Entre los principales cambios establecidos por la ley se establece que la autoridad de aplicación deberá garantizar a los consumidores hipervulnerables un trato preferente, digno y equitativo.
Para eso, la norma fija una serie de herramientas destinadas a facilitar el acceso a los mecanismos de defensa del consumidor. Entre ellas se encuentra la prioridad en la tramitación de los reclamos, además de la adecuación de los procedimientos administrativos a las circunstancias personales de quien realiza la presentación.
Por su otra parte. la ley exige la utilización de lenguaje claro, accesible y comprensible, mientras que podrán implementarse ajustes razonables y mecanismos de acompañamiento cuando resulten necesarios.
El objetivo es que las dificultades personales, sociales o tecnológicas de un consumidor no se conviertan en una barrera adicional para reclamar.
Paralelamente, la se modifica el procedimiento administrativo cuando intervienen consumidores considerados hipervulnerables.
En estos supuestos, la autoridad de aplicación deberá extremar las medidas necesarias para garantizar la igualdad real de las partes. Para ello podrá disponer audiencias adaptadas, comparecencias remotas o asistidas y una flexibilización razonable de los requisitos formales, siempre sin afectar el debido proceso.
De esta manera, la nueva legislación busca que los procedimientos de defensa del consumidor puedan adecuarse a las condiciones concretas de cada persona y no funcionen bajo un esquema idéntico para situaciones que pueden ser muy diferentes.
Otro de los puntos destacados de la reforma está relacionado con las infracciones cometidas contra consumidores hipervulnerables. La Ley III – Nº 14 establece que cuando una infracción a la normativa de defensa del consumidor afecte a una persona en esta condición, la hipervulnerabilidad será considerada una circunstancia agravante al momento de graduar la sanción.
La autoridad de aplicación deberá ponderar especialmente esta situación dentro de los límites establecidos por la legislación vigente.
El cambio incorpora así un criterio específico para evaluar la gravedad de determinadas infracciones, teniendo en cuenta no solamente la conducta del proveedor sino también las condiciones particulares del consumidor afectado.

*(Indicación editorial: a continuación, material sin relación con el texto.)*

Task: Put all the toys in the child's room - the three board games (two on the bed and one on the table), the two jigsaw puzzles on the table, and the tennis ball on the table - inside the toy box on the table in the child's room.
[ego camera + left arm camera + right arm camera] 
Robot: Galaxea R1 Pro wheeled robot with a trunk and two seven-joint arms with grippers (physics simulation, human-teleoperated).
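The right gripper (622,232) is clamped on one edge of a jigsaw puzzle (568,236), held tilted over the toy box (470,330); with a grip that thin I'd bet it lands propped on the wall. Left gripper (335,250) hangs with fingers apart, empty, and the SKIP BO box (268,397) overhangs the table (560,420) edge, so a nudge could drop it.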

También, la reforma alcanza además a las acciones judiciales originadas en relaciones de consumo.
La nueva redacción del artículo 12 establece que, cuando una acción sea promovida por un consumidor o usuario hipervulnerable, los jueces deberán valorar especialmente esa condición al momento de interpretar las normas aplicables, analizar la admisibilidad de la acción, determinar la carga de la prueba, evaluar medidas cautelares y establecer el alcance de la tutela solicitada.
La ley dispone que deberá adoptarse un criterio “amplio, flexible, pro persona y pro consumidor”, con el objetivo de garantizar una tutela judicial efectiva de los derechos comprometidos.
Es de destacar que la normativa también establece que los consumidores y usuarios mantienen el beneficio de gratuidad en las acciones judiciales, en los términos previstos por la legislación vigente.
La modificación del régimen judicial también mantiene una herramienta destinada a facilitar la representación de los consumidores.
Quienes ejerzan acciones representando un derecho o interés individual podrán acreditar mandato mediante carta poder, que será título suficiente para actuar en juicio con la rúbrica del consumidor o usuario.
La identidad deberá ser certificada gratuitamente ante un juez de paz o autoridad judicial competente, sin costo para el consumidor y sin que pueda exigirse una formalidad adicional.
Los cambios a la ley anterior incluyen que la utilización de esta carta poder no podrá ser restringida por interpretaciones procesales ajenas al régimen de defensa del consumidor ni limitarse a determinados tipos de procesos.